Records from a data collection:
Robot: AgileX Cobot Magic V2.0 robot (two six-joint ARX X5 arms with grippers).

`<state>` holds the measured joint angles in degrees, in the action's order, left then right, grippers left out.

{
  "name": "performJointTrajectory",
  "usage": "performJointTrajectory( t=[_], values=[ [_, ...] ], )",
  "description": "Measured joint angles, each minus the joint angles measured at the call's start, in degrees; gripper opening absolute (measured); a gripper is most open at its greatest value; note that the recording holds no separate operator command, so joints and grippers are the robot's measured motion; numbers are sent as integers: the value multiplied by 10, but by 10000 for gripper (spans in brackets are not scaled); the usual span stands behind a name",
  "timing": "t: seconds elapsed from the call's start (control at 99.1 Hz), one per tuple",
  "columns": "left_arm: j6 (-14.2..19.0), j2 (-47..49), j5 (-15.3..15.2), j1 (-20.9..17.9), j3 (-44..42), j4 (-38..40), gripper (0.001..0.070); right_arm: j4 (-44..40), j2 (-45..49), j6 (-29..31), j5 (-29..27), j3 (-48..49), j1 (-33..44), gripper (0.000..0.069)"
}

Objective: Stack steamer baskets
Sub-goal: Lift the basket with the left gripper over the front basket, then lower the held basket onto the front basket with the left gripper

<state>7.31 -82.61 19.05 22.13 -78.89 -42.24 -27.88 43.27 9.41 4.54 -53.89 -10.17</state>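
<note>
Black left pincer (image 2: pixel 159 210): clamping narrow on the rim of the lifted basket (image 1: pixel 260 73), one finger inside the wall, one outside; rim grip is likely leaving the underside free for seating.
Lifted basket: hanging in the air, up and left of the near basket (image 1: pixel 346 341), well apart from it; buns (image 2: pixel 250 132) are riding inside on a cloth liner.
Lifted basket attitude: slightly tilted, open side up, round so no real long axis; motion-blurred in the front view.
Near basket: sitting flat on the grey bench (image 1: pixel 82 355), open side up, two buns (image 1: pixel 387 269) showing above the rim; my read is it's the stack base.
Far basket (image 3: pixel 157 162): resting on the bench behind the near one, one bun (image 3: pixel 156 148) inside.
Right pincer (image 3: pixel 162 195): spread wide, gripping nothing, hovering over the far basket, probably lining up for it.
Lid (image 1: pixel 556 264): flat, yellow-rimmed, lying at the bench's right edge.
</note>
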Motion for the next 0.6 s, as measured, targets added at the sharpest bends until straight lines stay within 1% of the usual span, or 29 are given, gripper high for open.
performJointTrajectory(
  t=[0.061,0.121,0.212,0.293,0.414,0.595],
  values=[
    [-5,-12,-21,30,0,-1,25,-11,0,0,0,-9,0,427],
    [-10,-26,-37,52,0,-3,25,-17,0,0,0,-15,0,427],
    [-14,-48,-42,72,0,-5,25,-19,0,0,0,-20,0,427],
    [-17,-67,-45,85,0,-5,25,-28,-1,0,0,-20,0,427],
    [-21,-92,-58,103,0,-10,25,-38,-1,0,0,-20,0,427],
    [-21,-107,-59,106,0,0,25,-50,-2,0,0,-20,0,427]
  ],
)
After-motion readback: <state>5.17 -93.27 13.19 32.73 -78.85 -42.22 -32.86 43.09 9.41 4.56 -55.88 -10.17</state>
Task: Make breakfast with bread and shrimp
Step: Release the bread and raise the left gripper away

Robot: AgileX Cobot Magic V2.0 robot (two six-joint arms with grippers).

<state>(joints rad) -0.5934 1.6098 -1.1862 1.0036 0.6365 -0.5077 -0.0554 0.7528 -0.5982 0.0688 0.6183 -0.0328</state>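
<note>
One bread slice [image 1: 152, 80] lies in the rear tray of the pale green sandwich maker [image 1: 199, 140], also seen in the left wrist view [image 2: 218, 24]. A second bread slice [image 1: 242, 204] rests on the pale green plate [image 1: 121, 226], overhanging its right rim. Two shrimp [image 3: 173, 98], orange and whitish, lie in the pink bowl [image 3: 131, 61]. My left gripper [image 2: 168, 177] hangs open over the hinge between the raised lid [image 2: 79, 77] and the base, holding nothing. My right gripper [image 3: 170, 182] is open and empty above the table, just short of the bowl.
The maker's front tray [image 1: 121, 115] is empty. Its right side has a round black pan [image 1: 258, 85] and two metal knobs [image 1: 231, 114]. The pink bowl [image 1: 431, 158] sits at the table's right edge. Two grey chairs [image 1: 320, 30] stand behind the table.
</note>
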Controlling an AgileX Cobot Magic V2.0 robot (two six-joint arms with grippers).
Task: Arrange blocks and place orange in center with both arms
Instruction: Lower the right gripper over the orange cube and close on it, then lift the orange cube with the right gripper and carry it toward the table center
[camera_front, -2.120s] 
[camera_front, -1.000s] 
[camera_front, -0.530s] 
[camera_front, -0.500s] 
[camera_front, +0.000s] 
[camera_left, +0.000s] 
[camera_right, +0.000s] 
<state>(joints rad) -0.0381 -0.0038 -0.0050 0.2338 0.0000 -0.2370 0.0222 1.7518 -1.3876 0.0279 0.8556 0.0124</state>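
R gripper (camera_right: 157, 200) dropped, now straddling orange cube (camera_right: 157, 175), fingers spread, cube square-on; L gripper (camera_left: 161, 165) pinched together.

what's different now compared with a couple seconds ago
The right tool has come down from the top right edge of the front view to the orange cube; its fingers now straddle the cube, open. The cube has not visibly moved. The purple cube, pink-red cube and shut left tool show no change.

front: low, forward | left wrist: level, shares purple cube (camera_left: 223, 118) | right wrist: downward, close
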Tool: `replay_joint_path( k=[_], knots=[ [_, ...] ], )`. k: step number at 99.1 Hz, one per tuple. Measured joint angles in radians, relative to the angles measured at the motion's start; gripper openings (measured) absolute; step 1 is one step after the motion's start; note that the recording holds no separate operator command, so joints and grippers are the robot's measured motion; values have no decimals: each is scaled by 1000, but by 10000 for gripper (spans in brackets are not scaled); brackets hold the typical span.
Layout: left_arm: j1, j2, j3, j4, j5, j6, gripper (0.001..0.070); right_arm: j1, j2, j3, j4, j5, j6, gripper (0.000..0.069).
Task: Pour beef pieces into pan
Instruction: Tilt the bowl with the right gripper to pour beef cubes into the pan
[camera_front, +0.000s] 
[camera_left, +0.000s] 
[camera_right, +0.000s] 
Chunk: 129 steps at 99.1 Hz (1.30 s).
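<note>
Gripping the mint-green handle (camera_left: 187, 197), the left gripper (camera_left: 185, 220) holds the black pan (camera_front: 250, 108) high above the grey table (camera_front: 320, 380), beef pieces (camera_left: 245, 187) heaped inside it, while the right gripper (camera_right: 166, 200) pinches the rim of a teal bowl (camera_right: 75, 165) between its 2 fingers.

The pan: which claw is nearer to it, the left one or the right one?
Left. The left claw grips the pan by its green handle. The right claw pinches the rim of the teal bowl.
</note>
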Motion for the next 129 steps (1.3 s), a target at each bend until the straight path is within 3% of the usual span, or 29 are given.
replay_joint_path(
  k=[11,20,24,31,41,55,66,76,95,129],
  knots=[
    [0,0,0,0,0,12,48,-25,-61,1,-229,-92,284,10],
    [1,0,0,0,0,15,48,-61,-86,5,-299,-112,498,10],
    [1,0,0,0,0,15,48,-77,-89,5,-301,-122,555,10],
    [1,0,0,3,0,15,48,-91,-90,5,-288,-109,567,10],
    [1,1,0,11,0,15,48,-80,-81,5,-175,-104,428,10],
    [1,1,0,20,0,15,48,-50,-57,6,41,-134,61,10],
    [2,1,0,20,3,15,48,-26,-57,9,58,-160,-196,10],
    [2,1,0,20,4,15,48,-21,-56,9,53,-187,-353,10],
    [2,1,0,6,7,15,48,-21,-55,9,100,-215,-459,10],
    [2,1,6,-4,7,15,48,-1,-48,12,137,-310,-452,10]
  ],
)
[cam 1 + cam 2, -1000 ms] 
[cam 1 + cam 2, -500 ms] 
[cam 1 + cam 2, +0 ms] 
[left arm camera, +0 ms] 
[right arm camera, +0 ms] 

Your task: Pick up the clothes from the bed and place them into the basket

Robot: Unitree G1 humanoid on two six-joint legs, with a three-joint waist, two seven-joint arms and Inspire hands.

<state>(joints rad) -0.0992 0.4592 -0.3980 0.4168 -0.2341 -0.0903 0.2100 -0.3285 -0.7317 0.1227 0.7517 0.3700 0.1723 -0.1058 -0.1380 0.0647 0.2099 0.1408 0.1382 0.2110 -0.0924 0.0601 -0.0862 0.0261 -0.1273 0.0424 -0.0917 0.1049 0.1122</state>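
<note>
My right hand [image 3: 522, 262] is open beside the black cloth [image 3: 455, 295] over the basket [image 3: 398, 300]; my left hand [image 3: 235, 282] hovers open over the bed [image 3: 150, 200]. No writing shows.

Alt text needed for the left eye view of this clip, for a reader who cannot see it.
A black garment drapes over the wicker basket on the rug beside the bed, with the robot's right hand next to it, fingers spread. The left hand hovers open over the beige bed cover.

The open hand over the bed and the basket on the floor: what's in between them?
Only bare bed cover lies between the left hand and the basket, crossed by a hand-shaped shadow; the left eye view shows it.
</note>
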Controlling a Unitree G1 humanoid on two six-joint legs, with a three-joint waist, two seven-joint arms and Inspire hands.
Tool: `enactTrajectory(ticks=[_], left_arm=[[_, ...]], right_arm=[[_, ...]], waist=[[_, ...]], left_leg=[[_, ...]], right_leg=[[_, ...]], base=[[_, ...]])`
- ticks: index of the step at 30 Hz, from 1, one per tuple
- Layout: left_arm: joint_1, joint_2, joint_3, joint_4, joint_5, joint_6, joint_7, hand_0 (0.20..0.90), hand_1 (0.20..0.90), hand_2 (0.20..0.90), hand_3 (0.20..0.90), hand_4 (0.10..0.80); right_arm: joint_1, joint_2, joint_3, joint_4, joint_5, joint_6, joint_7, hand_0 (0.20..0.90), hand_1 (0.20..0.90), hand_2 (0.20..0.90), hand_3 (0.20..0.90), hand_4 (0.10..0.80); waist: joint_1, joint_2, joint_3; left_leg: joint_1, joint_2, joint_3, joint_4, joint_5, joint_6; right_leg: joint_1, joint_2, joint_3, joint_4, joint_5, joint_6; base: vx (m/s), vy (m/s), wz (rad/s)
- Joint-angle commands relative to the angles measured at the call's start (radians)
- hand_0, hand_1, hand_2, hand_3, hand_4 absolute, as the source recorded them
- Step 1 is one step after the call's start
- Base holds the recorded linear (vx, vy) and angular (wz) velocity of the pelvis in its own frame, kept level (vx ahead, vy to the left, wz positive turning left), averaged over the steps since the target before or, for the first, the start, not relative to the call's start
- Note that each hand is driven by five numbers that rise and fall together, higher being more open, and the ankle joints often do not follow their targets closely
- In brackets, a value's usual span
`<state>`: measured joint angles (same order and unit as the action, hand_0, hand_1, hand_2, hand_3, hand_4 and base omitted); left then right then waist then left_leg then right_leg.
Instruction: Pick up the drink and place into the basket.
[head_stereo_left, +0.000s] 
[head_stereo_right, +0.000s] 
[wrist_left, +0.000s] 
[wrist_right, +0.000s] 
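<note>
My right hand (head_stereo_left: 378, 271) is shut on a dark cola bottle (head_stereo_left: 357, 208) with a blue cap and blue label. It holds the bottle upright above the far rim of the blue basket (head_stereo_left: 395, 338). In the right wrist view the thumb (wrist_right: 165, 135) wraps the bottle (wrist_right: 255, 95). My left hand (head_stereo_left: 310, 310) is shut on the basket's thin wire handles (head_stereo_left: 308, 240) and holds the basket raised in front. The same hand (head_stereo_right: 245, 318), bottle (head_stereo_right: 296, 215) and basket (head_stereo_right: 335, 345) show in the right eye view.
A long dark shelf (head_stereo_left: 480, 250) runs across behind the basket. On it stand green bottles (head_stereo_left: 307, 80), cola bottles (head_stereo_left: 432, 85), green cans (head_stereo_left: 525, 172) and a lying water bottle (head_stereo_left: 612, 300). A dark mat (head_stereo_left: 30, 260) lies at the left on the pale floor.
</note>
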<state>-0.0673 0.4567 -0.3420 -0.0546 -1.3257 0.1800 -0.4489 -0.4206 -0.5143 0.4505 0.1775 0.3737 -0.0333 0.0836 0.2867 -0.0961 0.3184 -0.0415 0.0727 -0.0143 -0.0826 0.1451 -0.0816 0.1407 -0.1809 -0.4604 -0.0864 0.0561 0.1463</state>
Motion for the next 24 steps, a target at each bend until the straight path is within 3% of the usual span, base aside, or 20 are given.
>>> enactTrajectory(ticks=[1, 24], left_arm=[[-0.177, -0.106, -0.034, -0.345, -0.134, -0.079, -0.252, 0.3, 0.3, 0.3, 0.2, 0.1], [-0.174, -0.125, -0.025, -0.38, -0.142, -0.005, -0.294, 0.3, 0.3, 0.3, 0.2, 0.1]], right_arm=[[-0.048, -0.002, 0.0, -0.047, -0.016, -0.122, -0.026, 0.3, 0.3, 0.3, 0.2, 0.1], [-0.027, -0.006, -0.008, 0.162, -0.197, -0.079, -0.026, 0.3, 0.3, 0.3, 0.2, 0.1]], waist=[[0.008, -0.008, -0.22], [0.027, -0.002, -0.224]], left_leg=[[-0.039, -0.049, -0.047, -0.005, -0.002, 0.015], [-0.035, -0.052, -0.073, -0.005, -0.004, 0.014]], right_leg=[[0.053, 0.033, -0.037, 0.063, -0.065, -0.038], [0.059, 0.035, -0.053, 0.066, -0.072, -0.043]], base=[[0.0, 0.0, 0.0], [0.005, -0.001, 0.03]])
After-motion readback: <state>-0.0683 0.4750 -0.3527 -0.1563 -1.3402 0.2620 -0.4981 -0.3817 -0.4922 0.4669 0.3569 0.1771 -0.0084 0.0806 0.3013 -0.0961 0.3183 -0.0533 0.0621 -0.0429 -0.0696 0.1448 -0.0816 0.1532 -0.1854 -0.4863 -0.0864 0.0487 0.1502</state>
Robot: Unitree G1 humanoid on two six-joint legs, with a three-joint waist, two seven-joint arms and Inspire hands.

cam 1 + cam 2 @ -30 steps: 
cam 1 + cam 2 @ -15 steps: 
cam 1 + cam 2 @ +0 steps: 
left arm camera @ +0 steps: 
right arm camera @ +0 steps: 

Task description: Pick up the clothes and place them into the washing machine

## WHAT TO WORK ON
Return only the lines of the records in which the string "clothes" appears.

## WRITTEN ANSWER
Your task: Pick up the clothes from the bed and place them into the basket
Task description: Pick up the clothes and place them into the washing machine

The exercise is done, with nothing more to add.